**WORK INSTRUCTION:** When you reach the line with "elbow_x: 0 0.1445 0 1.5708" in the listing below, transcribe it and each line after it up to and including the line with "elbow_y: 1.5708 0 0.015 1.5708", exactly and with nothing else.

**GIVEN DATA:**
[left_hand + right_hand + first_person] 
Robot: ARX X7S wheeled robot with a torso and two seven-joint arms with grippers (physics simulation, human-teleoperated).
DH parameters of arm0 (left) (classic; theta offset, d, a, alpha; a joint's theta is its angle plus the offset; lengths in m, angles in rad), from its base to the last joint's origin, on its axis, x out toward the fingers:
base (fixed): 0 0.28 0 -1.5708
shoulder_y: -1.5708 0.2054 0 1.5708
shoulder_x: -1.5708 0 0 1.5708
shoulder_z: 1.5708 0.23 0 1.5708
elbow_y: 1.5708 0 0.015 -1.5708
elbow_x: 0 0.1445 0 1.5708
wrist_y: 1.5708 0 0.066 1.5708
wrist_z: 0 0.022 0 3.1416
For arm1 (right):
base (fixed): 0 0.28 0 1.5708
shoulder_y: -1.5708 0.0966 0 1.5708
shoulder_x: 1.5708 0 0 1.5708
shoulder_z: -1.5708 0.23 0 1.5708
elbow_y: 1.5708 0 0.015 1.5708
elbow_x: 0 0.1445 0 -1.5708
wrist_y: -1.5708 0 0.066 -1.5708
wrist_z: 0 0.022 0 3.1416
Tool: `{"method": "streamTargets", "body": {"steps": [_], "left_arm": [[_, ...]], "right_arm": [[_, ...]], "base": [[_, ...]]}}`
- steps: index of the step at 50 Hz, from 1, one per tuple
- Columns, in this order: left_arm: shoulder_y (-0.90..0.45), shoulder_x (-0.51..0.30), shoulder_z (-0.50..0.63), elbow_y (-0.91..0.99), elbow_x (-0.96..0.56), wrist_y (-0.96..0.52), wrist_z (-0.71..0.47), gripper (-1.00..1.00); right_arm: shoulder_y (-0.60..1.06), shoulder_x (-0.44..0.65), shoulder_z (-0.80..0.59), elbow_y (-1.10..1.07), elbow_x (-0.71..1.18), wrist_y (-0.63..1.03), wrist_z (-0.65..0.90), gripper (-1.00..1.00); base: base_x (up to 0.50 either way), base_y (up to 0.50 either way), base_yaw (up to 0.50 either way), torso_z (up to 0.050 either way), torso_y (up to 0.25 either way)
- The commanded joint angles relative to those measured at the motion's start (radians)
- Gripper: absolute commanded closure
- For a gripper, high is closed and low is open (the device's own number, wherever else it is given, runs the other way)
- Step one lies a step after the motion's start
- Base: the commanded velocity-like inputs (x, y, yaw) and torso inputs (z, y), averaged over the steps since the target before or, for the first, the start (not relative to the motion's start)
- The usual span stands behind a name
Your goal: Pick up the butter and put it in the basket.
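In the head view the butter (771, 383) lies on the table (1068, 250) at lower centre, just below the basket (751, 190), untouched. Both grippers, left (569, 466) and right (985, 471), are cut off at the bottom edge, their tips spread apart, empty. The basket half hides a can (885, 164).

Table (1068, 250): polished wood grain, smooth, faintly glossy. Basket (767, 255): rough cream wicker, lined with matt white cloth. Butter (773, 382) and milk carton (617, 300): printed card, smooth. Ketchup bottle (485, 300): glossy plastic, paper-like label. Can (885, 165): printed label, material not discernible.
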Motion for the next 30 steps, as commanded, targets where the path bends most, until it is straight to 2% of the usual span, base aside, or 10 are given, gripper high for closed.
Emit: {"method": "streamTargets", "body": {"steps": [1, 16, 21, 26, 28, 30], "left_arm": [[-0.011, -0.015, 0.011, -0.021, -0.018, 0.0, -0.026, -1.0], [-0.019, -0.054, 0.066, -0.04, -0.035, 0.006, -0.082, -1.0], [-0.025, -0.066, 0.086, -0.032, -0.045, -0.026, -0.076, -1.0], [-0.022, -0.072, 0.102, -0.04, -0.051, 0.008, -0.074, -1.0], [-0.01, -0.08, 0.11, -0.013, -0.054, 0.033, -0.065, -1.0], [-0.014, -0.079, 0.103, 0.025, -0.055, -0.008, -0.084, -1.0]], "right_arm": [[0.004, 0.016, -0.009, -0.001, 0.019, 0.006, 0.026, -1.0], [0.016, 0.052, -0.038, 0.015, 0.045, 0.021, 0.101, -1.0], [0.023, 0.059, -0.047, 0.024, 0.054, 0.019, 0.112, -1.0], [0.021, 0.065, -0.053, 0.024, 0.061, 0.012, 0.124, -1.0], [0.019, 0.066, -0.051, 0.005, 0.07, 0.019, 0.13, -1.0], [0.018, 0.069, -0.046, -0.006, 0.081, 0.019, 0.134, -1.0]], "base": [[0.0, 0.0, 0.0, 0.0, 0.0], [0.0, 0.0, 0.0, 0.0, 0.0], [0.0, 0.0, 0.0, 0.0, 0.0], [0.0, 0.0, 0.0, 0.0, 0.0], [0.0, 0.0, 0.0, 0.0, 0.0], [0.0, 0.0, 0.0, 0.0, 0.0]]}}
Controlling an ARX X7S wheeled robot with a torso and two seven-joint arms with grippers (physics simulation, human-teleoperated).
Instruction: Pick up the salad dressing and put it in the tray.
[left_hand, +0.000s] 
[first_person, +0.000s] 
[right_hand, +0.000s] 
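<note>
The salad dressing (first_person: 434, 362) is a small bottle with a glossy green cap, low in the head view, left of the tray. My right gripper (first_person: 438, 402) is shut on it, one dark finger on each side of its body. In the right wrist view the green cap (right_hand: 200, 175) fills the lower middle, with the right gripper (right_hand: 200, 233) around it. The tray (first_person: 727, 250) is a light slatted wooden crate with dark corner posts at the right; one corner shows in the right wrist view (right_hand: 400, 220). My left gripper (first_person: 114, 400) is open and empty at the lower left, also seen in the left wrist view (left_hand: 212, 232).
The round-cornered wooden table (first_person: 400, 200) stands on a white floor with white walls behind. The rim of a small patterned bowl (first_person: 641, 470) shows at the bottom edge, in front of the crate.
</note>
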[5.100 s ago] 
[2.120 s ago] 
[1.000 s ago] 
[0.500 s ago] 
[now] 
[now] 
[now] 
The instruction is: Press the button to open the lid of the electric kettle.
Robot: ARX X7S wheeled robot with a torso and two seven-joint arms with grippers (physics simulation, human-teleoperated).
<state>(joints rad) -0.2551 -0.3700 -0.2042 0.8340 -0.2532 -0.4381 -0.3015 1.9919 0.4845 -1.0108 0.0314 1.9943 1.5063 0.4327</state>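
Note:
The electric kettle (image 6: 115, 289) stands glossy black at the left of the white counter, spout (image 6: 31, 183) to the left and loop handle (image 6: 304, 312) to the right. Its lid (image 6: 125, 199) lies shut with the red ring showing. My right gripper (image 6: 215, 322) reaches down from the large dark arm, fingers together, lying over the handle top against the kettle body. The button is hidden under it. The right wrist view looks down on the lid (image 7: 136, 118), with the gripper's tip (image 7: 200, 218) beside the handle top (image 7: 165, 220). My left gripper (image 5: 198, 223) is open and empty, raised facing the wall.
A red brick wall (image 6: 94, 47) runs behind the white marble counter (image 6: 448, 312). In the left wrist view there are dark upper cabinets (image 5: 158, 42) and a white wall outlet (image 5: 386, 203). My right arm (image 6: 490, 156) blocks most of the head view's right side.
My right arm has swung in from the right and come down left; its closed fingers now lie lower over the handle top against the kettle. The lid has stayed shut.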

**PROBLEM SOLUTION:**
elbow_x: 0 0.1445 0 1.5708
wrist_y: 1.5708 0 0.066 1.5708
wrist_z: 0 0.022 0 3.1416
For arm1 (right):
base (fixed): 0 0.28 0 1.5708
shoulder_y: -1.5708 0.0966 0 1.5708
shoulder_x: 1.5708 0 0 1.5708
shoulder_z: -1.5708 0.23 0 1.5708
elbow_y: 1.5708 0 0.015 1.5708

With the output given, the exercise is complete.